Only a single number is expected: how many lines of the data hold the word "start".
═══ Supplied records ═══
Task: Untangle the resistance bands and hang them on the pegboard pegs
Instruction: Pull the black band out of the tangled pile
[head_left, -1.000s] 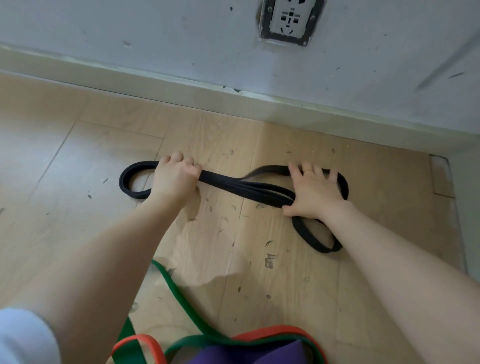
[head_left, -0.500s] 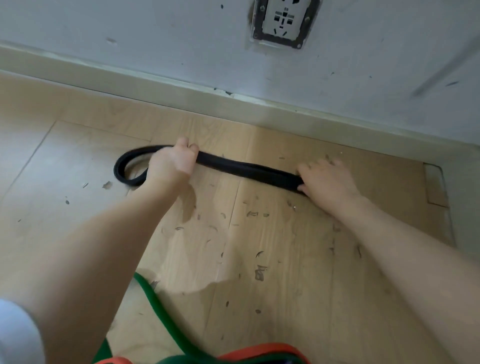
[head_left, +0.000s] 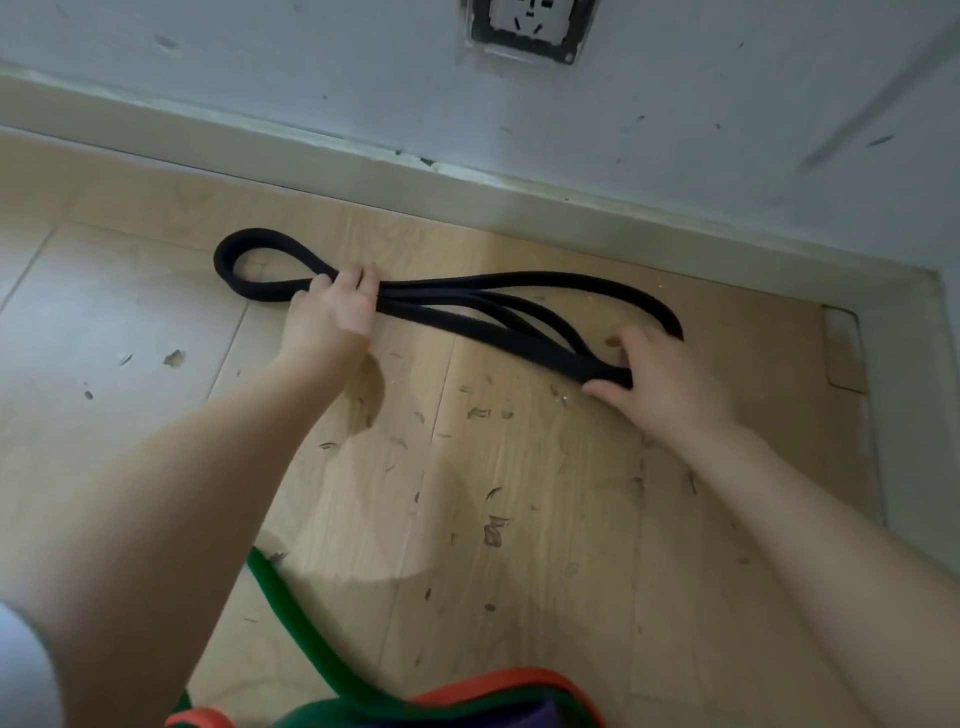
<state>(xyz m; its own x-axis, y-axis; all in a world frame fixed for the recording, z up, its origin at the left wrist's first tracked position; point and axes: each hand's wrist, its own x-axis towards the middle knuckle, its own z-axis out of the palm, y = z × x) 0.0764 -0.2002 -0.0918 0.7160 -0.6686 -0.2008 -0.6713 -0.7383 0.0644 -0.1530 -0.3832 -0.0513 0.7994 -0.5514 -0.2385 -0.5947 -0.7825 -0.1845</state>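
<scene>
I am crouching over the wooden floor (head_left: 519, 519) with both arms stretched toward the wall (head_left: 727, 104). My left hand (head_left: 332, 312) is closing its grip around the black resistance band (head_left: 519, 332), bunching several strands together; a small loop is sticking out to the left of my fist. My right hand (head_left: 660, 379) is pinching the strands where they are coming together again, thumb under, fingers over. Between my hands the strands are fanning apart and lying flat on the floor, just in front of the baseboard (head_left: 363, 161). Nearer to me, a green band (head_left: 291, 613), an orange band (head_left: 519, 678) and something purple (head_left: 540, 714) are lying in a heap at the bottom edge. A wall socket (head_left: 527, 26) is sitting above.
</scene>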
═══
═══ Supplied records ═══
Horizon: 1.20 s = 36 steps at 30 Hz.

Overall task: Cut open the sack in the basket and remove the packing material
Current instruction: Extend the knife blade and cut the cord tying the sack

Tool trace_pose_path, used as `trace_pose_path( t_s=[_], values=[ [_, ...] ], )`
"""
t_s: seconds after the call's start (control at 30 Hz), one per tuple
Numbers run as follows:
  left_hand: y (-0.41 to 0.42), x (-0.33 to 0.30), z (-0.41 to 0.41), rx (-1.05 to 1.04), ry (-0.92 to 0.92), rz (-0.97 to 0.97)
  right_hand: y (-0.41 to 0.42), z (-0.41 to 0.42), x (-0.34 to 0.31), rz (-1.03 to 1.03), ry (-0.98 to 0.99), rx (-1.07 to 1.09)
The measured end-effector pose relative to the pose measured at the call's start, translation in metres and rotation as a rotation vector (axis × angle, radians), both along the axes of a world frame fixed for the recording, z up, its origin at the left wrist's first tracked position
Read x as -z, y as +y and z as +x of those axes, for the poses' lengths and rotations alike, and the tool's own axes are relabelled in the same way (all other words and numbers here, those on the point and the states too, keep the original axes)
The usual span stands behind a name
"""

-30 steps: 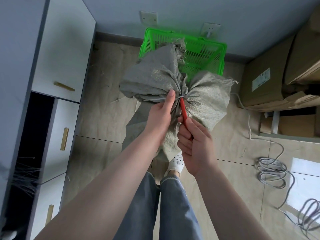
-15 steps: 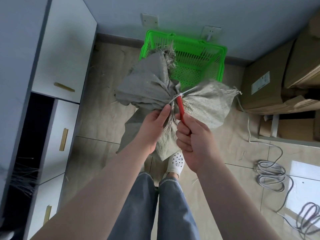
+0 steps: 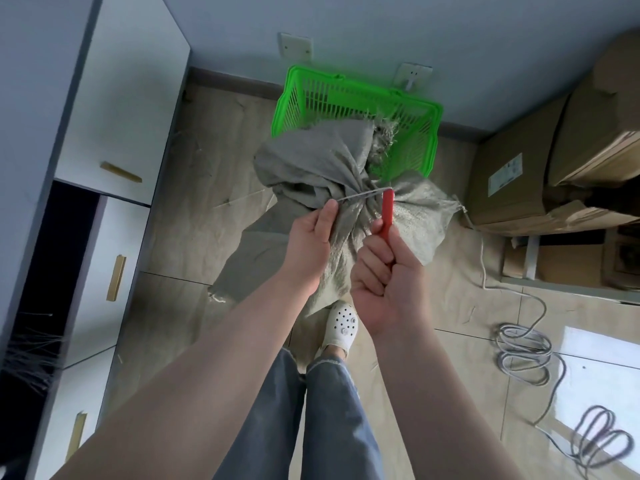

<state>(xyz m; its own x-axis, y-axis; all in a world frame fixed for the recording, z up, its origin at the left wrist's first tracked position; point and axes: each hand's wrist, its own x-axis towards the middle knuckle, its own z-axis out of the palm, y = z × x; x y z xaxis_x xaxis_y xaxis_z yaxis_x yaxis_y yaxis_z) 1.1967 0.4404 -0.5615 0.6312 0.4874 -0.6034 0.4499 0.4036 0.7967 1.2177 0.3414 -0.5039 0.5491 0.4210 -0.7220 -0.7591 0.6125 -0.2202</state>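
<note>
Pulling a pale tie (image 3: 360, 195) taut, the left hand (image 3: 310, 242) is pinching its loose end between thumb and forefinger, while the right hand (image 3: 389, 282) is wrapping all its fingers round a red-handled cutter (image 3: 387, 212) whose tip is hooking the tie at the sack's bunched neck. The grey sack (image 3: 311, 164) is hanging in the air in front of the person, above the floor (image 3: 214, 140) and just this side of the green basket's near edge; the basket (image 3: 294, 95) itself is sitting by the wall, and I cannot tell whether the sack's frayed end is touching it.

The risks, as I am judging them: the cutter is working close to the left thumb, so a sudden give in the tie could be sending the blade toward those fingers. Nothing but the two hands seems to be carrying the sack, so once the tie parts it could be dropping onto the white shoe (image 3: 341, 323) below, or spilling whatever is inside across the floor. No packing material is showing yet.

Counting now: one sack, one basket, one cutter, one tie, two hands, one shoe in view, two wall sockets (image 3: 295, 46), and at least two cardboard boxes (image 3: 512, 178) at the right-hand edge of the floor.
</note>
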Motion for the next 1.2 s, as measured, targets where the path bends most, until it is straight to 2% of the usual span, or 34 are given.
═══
#### Result for this task
2